Changing those mindsets was hard, the panelists agreed, because of entrenched interests in fossil fuels. The Koch brothers, in particular, had engaged in “a campaign of disinformation” that seeded skepticism about global warming and convinced the general public to wait passively as the earth burns. Frances Beinecke, the president of the Natural Resources Defense Council and the evening keynote speaker of the conference, echoed the concern that “well-heeled interests” from “fossil fuel companies” posed the greatest hurdles. And Steven Cohen, the executive director of Columbia’s Earth Institute, asserted that “Climate change is a fact. There is no question when you look at the data. It’s beyond absurd. It’s like questioning the existence of gravity. The fact that they (corporate lobbyists) are able to make that part of a serious political dialogue shows you something about their political capital.”
Later, the audience had the chance to hear from one of those dreaded Republicans who championed the dreaded free market. Robert Inglis is a former Congressman from South Carolina who now heads the Energy and Enterprise Institute at George Mason University, where he works to use free market principles to curb global warming. Inglis argued that conservatives can get behind environmentalism once they see that capitalism should internalize externalities, and that God expects mankind to steward his creation. He castigated the crowd for failing to respect their conservative counterparts, and for intentionally offending them by holding to their own “theological rigidity” that declares that only atheist secularists are welcome.

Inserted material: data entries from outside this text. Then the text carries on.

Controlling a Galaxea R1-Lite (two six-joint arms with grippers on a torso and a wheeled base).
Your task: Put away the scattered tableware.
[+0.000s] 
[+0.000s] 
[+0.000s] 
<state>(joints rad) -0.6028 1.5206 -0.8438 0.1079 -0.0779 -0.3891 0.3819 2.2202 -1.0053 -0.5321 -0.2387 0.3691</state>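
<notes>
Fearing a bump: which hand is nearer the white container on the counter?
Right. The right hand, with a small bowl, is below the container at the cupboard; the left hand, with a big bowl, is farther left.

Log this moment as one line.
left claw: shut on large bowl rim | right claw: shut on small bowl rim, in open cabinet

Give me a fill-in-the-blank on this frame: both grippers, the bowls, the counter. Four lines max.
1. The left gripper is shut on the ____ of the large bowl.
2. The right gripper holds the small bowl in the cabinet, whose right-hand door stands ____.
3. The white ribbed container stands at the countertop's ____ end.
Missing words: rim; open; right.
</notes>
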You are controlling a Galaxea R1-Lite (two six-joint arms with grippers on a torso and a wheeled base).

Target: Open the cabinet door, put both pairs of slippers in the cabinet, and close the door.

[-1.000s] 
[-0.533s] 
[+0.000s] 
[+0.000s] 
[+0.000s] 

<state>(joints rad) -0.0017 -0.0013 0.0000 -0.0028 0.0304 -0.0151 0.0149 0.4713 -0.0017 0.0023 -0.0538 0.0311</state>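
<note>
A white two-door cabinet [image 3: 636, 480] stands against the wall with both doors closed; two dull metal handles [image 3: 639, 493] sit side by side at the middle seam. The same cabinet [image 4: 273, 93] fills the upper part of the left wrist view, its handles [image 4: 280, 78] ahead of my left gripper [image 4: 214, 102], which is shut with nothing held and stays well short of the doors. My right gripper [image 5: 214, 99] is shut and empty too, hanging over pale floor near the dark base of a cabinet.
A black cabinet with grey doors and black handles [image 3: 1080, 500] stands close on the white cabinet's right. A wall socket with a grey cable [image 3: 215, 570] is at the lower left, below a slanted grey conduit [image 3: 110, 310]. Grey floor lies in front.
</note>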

For the most part, the audience accepted Inglis’s olive branch and wanted to learn how to partner with the conservatives. But during the Q&A, one attendee vented into the microphone that building bridges to conservatives was “a waste of time,” because the “white conservative male” is dying out. Our real allies should be minorities and labor unions. This got a round of applause.
Dogma
The New School’s conference showcases how entrenched the sustainability mindset is in the academy, where it occupies a privileged place as a dogma to be cultivated, not a tenet to be debated. At one time, college was a place to educate students and to equip them with the knowledge to make good choices. That required discussion, and open debate as part of the quest for truth.
But the settled “consensus” around climate change forbids debate, and lays down as law that dissenters—even such tame dissenters as Mendelsohn, who quibbles over the precise extent of global warming—will be punished. Those in the middle, undecided but curious, are to be pressed into conformity, nudged by campus policies engineered by social scientists and psychologists who know how to sidestep students’ reason. So much for rational debate.